FastRI set up on my Mac

RI is a bit like the Unix man command for Ruby, giving command line access to API docs. Trouble is that It can be slow, bordering on unusable. FastRi is miles faster. You do need the fastri-server running though. Here’s my setup.
First I installed FastRi. You can do a gem install, but running from a tarball install is faster, so I downloaded fast-ri.0.3.1.tar.gz from the Rubyforge page and untarred. From that directory I ran
$ sudo ruby setup.rb all --bindir=/usr/bin/
Then I checked it worked by running fastri-server -b to build the index, then fastri-server to run the server. In another terminal I type fri Array, and the RI documentation for Array appeared at greased-ferret speeds.
Next I want the server to run in the background on startup, so first I killed the current fastri-server and created a launchd plist configuration, /Library/LaunchDaemons/fastri-server.plist
<?xml version="1.0" encoding="UTF-8"?>
<!DOCTYPE plist PUBLIC "-//Apple//DTD PLIST 1.0//EN"

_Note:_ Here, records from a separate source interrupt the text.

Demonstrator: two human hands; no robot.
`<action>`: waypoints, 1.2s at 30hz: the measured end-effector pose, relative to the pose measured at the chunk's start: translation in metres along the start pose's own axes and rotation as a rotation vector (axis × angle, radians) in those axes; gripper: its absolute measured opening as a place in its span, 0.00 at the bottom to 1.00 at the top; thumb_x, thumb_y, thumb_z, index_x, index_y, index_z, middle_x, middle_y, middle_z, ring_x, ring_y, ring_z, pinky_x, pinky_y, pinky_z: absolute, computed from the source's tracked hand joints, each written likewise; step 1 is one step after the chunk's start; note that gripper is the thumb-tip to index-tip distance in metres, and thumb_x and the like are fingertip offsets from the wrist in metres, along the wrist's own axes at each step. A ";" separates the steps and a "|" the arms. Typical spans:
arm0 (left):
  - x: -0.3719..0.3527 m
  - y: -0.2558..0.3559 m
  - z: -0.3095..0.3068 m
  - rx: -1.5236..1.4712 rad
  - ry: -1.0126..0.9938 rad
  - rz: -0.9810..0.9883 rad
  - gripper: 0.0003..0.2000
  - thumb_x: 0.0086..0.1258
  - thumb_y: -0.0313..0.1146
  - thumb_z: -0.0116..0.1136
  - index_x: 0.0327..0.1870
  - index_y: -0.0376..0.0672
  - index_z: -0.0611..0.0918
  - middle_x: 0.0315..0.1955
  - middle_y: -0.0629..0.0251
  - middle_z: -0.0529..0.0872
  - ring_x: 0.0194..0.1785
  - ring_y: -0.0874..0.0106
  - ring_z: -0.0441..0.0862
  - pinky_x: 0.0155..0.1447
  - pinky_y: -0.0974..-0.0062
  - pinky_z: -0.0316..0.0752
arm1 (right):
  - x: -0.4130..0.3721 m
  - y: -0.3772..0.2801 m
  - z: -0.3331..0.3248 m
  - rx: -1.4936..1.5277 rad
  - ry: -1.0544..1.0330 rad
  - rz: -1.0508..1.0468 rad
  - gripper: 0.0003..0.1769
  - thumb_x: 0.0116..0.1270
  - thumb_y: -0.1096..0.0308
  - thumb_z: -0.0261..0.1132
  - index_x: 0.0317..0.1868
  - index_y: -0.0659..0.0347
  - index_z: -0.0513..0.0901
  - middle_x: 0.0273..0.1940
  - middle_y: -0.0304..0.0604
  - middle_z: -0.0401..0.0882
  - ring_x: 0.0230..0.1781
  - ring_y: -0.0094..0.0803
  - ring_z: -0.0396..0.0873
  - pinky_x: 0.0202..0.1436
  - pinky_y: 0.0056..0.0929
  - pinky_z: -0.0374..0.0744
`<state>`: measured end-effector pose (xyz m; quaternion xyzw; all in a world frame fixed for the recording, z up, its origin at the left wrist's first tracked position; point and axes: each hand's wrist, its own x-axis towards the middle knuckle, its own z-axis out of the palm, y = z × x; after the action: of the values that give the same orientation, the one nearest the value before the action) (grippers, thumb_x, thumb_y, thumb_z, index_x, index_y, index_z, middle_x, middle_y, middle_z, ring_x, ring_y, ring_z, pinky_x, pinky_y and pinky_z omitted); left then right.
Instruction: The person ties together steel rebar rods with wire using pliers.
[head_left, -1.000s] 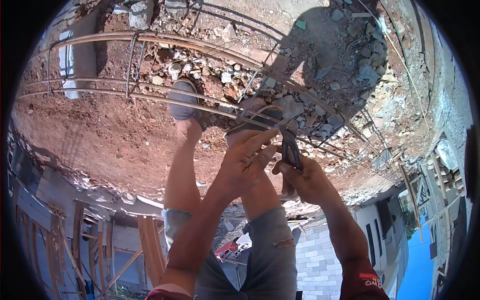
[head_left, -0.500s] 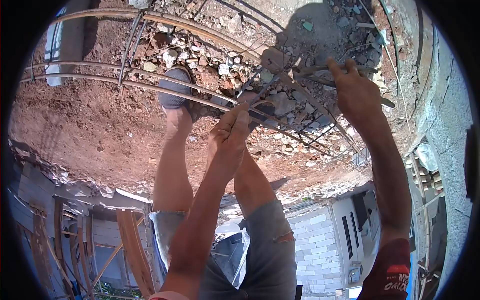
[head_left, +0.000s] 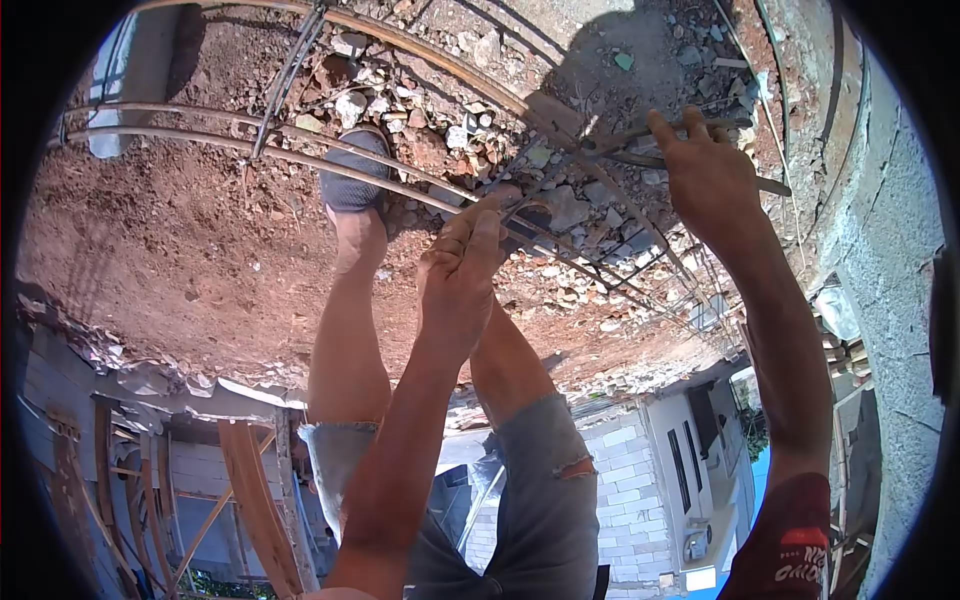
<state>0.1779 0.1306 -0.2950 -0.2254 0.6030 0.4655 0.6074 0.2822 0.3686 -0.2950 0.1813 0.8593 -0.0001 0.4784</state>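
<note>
My left hand is closed around a lower bar of the long steel rebar frame, near one of its cross ties. Further right, my right hand grips the dark handles of a pincer-like tool. The tool's head meets the upper rebar where a cross tie joins it. Part of the handles is hidden behind my right hand.
Reddish soil and broken rubble lie under the frame. My shoe stands beneath the bars. A rough concrete wall runs along the right side. Wooden planks and a block wall show at the bottom.
The rebar frame has shifted slightly upward in view at the left. Both hands keep their holds, and my right hand has moved slightly left.
</note>
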 end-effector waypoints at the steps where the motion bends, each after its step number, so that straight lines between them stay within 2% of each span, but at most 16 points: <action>1: 0.000 -0.001 -0.001 -0.003 -0.002 0.001 0.18 0.77 0.41 0.52 0.59 0.39 0.79 0.38 0.75 0.80 0.39 0.85 0.72 0.45 0.82 0.67 | -0.001 -0.002 -0.003 0.003 -0.009 0.020 0.26 0.66 0.71 0.57 0.66 0.56 0.70 0.62 0.57 0.71 0.52 0.61 0.79 0.51 0.51 0.82; 8: -0.001 -0.014 0.002 -0.071 -0.021 -0.019 0.18 0.77 0.41 0.53 0.60 0.39 0.79 0.36 0.74 0.80 0.38 0.85 0.72 0.44 0.83 0.68 | -0.008 -0.017 -0.012 -0.097 -0.005 0.070 0.24 0.68 0.69 0.57 0.64 0.58 0.71 0.60 0.55 0.73 0.56 0.51 0.77 0.51 0.46 0.81; 10: 0.001 -0.021 0.004 -0.083 -0.022 -0.039 0.18 0.77 0.40 0.53 0.60 0.38 0.79 0.36 0.74 0.80 0.38 0.85 0.73 0.44 0.83 0.68 | -0.009 -0.020 -0.012 -0.193 0.118 0.068 0.22 0.66 0.68 0.59 0.61 0.60 0.73 0.57 0.51 0.76 0.58 0.43 0.74 0.55 0.45 0.75; 13: 0.007 -0.028 0.014 -0.183 -0.059 -0.059 0.20 0.76 0.42 0.54 0.61 0.38 0.78 0.36 0.74 0.81 0.38 0.84 0.73 0.45 0.84 0.69 | -0.010 -0.026 -0.016 -0.265 0.059 0.056 0.20 0.64 0.69 0.61 0.57 0.61 0.76 0.54 0.48 0.79 0.58 0.40 0.71 0.59 0.46 0.67; 16: 0.009 -0.027 0.037 -0.156 -0.042 -0.202 0.21 0.75 0.45 0.54 0.59 0.37 0.78 0.36 0.71 0.81 0.38 0.80 0.76 0.47 0.80 0.71 | -0.014 -0.026 -0.023 -0.235 0.086 0.062 0.17 0.63 0.69 0.61 0.53 0.61 0.78 0.52 0.47 0.80 0.57 0.39 0.72 0.61 0.46 0.62; 19: 0.015 -0.038 0.057 -0.296 -0.136 -0.298 0.25 0.75 0.51 0.52 0.55 0.34 0.79 0.37 0.67 0.81 0.38 0.77 0.77 0.44 0.76 0.72 | -0.010 -0.020 -0.035 -0.153 0.029 0.060 0.14 0.62 0.70 0.60 0.49 0.63 0.76 0.53 0.49 0.78 0.63 0.44 0.69 0.66 0.54 0.61; 20: 0.018 -0.046 0.063 -0.476 -0.170 -0.346 0.25 0.76 0.52 0.51 0.55 0.35 0.79 0.38 0.64 0.82 0.38 0.74 0.79 0.45 0.74 0.73 | -0.009 -0.015 -0.035 -0.159 0.028 0.053 0.14 0.62 0.70 0.60 0.49 0.63 0.76 0.53 0.49 0.78 0.63 0.44 0.69 0.66 0.54 0.61; 23: 0.033 -0.050 0.080 -1.083 -0.346 -0.376 0.20 0.77 0.47 0.48 0.54 0.39 0.77 0.42 0.60 0.84 0.42 0.66 0.82 0.51 0.67 0.76 | -0.001 -0.002 -0.039 -0.147 0.126 -0.072 0.13 0.63 0.72 0.59 0.48 0.63 0.79 0.47 0.50 0.82 0.57 0.45 0.76 0.60 0.54 0.68; 25: 0.044 -0.041 0.097 -1.168 -0.347 -0.347 0.19 0.78 0.44 0.44 0.54 0.36 0.76 0.44 0.57 0.84 0.45 0.64 0.82 0.55 0.64 0.75 | 0.008 0.002 -0.045 0.008 -0.148 -0.031 0.10 0.62 0.73 0.59 0.44 0.64 0.78 0.39 0.52 0.84 0.48 0.48 0.82 0.53 0.49 0.77; 26: 0.047 -0.032 0.103 -1.241 -0.345 -0.321 0.19 0.78 0.41 0.39 0.55 0.34 0.75 0.45 0.55 0.83 0.48 0.61 0.82 0.59 0.60 0.74 | 0.007 0.006 -0.040 -0.036 0.009 -0.166 0.07 0.61 0.73 0.60 0.39 0.64 0.77 0.34 0.53 0.84 0.38 0.47 0.85 0.43 0.40 0.81; 27: 0.046 -0.025 0.107 -1.255 -0.351 -0.326 0.19 0.78 0.41 0.39 0.55 0.34 0.75 0.45 0.55 0.83 0.48 0.61 0.82 0.59 0.60 0.74 | 0.008 0.008 -0.039 -0.050 0.003 -0.166 0.07 0.61 0.73 0.60 0.39 0.64 0.77 0.34 0.53 0.84 0.38 0.47 0.85 0.43 0.40 0.81; 29: 0.042 -0.012 0.112 -1.241 -0.387 -0.295 0.10 0.74 0.34 0.48 0.49 0.41 0.78 0.44 0.62 0.85 0.49 0.67 0.81 0.59 0.64 0.73 | 0.008 0.002 -0.047 -0.142 -0.047 -0.201 0.06 0.61 0.71 0.62 0.38 0.64 0.77 0.34 0.54 0.84 0.39 0.44 0.85 0.43 0.39 0.81; 30: 0.044 -0.012 0.116 -1.256 -0.393 -0.251 0.10 0.75 0.37 0.51 0.47 0.41 0.79 0.44 0.63 0.85 0.48 0.70 0.81 0.58 0.66 0.74 | 0.008 0.001 -0.050 -0.197 -0.042 -0.223 0.07 0.61 0.70 0.63 0.37 0.63 0.76 0.34 0.52 0.83 0.38 0.42 0.85 0.42 0.37 0.81; 33: 0.056 -0.020 0.138 -1.456 -0.382 -0.200 0.14 0.78 0.39 0.48 0.47 0.38 0.79 0.42 0.57 0.85 0.47 0.66 0.83 0.58 0.65 0.77 | 0.004 0.002 -0.047 -0.268 0.004 -0.224 0.06 0.61 0.70 0.62 0.37 0.62 0.76 0.34 0.50 0.82 0.36 0.41 0.84 0.41 0.37 0.81; 34: 0.061 -0.018 0.143 -1.559 -0.350 -0.237 0.16 0.78 0.43 0.48 0.42 0.38 0.79 0.38 0.59 0.86 0.43 0.68 0.83 0.54 0.68 0.78 | 0.002 0.005 -0.043 -0.258 0.070 -0.246 0.05 0.61 0.70 0.61 0.36 0.62 0.76 0.32 0.48 0.81 0.34 0.41 0.84 0.40 0.37 0.80; 36: 0.072 -0.015 0.152 -1.452 -0.270 -0.333 0.15 0.78 0.41 0.48 0.41 0.37 0.79 0.35 0.58 0.85 0.41 0.68 0.83 0.52 0.68 0.78 | -0.004 0.004 -0.041 -0.220 0.089 -0.242 0.05 0.61 0.71 0.61 0.35 0.62 0.75 0.32 0.47 0.80 0.34 0.41 0.83 0.40 0.38 0.80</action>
<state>0.2583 0.2722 -0.3414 -0.5979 0.0232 0.6715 0.4371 0.2520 0.3783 -0.2691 0.0227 0.8899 0.0441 0.4534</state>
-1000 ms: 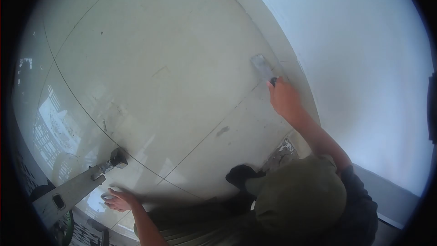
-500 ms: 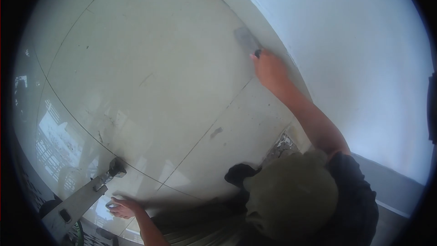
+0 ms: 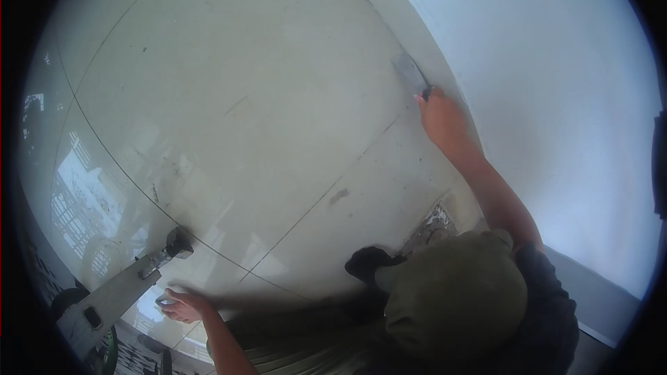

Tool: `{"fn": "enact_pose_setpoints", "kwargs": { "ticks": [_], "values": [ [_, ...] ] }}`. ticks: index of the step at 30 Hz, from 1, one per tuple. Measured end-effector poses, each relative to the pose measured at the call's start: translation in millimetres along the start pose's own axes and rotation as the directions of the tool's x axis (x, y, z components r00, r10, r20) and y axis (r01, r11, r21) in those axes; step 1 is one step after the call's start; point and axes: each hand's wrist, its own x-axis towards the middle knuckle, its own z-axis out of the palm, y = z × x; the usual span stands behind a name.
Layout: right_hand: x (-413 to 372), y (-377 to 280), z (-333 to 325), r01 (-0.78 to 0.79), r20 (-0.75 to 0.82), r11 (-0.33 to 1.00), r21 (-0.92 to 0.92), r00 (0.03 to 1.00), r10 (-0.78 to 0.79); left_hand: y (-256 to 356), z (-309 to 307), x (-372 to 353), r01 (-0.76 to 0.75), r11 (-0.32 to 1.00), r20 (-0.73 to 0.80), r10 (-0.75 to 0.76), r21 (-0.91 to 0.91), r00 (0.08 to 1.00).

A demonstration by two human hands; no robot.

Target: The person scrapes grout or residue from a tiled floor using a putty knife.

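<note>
At the upper right, my right hand [image 3: 442, 114] is wrapped round the dark handle of a putty knife [image 3: 411, 74]. Its wide grey blade lies against the pale tiled floor [image 3: 278, 97], close along the foot of the white wall [image 3: 542, 97]. Low on the left, my left hand [image 3: 185, 305] is near the floor with its fingers curled. A small pale thing seems to be between thumb and fingers, too small to make out.
A metal leg or bar with a dark foot [image 3: 179, 243] stands beside my left hand. Dirty, crumbled residue [image 3: 435, 220] lies near the wall by a dark shoe [image 3: 372, 264]. An olive cap [image 3: 455, 298] covers the lower middle of the view.
My right hand and the putty knife have shifted to the right and slightly down in view, nearer the wall. The view has also shifted a little. My left hand stays curled, slightly higher.
</note>
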Motion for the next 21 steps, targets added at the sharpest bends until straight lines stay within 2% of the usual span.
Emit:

"http://www.apple.com/DTDs/PropertyList-1.0.dtd">
<plist version="1.0">
<dict>
<key>Label</key>
<string>fastri-server</string>
<key>KeepAlive</key>
<true/>
<key>ProgramArguments</key>
<array>
<string>/usr/bin/fastri-server</string>
</array>
</dict>
</plist>
Next I kicked the Daemon off
$ sudo launchctl load /Library/LaunchDaemons/fastri-server.plist
Then I confirmed that fri Array works again, this time from the fastri-server daemon.
One thing still irritating me was that an RI document of any size scrolls off the top of my terminal window and I need to scroll up to read it. I added a little shell script somewhere on the path, fastri-less.sh
#!/usr/bin/env sh
/usr/bin/fri -f plain $1 | less
Next I aliased fri, and ri to use the new script. In ~/.profile
alias ri='fastri-less.sh'
alias fri='fastri-less.sh'
That's about it. Toying with setting up a job to reindex fastri every so-often. I'm not sure it's necessary; I'll see.